President Jacob Zuma will from today join world leaders in Cancun, Mexico for the United Nations Climate Change Conference.
Zuma is expected to participate in a Leaders Dialogue aimed at looking at actions that governments must take to move forward on a global agenda on climate change.
The Cancun conference is expected to produce an agreement on areas such as the deployment of clean energy technology, deforestation reductions and the ability of countries to lessen the impact of climate change.
However, some have said if such an agreement is reached it would be a somewhat watered down affair, while UN Secretary General Ban Ki-moon has said further delays threatened the health of the planet, the global economy and the well-being of the human race.
"I am deeply concerned that our efforts have been insufficient ... that despite the evidence ... and many years of negotiation ... we are still not rising to the challenge," Ban told a high-level segment of the conference, which began in the Mexican coastal city last month.
"We are here for a reason: to protect people and the planet from uncontrolled climate change.
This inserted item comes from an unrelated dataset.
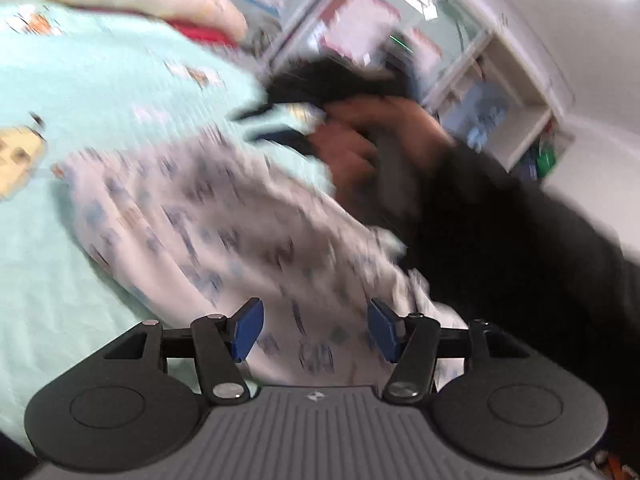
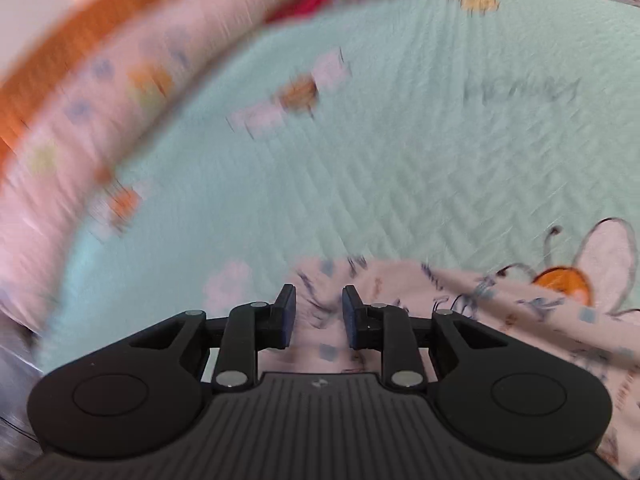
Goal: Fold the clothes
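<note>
The left gripper (image 1: 315, 330) has its blue pads spread wide with nothing pinched; the white patterned garment (image 1: 224, 232) lies below and beyond them, untouched as far as the blur allows. That garment stretches from the gripper toward one o'clock across a mint bedspread (image 1: 100, 92) printed with bees. At two o'clock a person's hand (image 1: 360, 148), in a dark sleeve (image 1: 520, 240), holds a black object; what it is cannot be made out. A white shelf unit (image 1: 516, 96) stands behind it.

The right gripper (image 2: 319, 318) has its pads a little apart, released, over the garment's near edge (image 2: 400, 292), which runs off to four o'clock. A pink pillow (image 2: 80, 120) curves from nine to twelve o'clock.
</note>
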A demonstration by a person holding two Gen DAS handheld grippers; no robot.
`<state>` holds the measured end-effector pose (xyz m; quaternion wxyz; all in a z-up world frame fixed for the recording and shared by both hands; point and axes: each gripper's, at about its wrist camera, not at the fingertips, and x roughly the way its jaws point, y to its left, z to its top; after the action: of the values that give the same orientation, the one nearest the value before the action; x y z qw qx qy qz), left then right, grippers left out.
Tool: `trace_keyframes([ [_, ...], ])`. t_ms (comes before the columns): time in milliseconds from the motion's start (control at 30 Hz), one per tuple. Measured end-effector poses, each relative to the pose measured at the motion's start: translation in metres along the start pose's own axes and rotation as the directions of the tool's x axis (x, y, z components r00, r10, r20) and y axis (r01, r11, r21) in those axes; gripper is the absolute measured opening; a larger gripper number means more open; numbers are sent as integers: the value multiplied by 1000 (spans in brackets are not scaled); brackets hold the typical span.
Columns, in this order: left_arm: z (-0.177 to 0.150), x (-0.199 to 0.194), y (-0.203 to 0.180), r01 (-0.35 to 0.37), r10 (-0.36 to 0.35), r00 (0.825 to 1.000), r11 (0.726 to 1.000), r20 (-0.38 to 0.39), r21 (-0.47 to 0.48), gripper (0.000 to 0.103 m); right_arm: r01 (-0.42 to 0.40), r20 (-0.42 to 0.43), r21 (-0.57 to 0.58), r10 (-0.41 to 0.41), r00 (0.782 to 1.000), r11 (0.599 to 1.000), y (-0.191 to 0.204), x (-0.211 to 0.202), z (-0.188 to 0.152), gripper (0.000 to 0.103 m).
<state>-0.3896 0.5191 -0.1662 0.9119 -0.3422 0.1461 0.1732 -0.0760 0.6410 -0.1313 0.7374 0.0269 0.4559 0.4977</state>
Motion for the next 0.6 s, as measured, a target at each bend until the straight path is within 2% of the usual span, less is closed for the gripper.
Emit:
trace_keyframes([
  [67, 11, -3, 5, -19, 20, 999, 999, 38, -26, 60, 26, 35, -8, -25, 999, 1000, -15, -42, -9, 31],
  [167, 30, 16, 10, -72, 72, 997, 997, 22, 9, 60, 121, 46, 9, -121, 992, 993, -55, -94, -25, 33],
  [200, 34, 24, 14, -100, 99, 995, 995, 13, 8, 60, 160, 30, 48, -161, 986, 986, -75, -104, -30, 35],
  [267, 37, 37, 31, -161, 161, 987, 985, -6, -61, 60, 192, -34, 155, -189, 981, 969, -121, -108, -38, 35],
  [300, 38, 43, 40, -191, 191, 982, 977, -16, -95, 55, 208, -48, 207, -202, 978, 956, -146, -105, -41, 35],
  [333, 38, 47, 47, -210, 209, 978, 970, -22, -124, 48, 239, -29, 244, -239, 971, 940, -168, -105, -42, 34],
  [367, 36, 44, 51, -210, 209, 978, 968, -17, -136, 45, 255, 9, 281, -269, 963, 925, -188, -108, -42, 18],
  [400, 36, 41, 50, -208, 209, 978, 970, -9, -128, 45, 249, 46, 346, -282, 958, 904, -202, -115, -42, 10],
  [433, 35, 38, 47, -217, 218, 976, 970, 1, -111, 46, 235, 81, 418, -294, 952, 878, -213, -123, -42, 14],
  [467, 34, 36, 46, -230, 232, 973, 969, 12, -94, 46, 200, 119, 454, -281, 952, 868, -216, -134, -44, 20],
  [533, 32, 32, 43, -252, 254, 967, 966, 31, -65, 46, 120, 174, 417, -209, 962, 901, -205, -150, -55, 23],
  [600, 33, 30, 43, -262, 264, 964, 963, 42, -63, 49, 111, 145, 339, -169, 975, 934, -191, -155, -68, 35],
])
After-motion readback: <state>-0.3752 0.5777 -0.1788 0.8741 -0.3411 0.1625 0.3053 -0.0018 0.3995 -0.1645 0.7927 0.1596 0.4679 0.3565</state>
To do that, we need to make progress - in these global negotiations and through national actions each of you takes in your countries to curb emissions [of harmful gases] and increase resilience.
"The longer we delay, the more we will pay - economically ... environmentally ... and in human lives," Ban said.
Under the Kyoto Protocol to the UN Framework Convention on Climate Change (UNFCCC), industrialized countries committed themselves to a reduction of greenhouse gases. The Protocol expires in 2012 and a replacement arrangement is under negotiation.
As the next host of the climate talks, South Africa is expected to provide political leadership in ensuring that Copenhagen commitments are inscribed in a legally binding agreement when it hosts the next climate change conference in Durban late next year, according to the department of International Relations and Cooperation.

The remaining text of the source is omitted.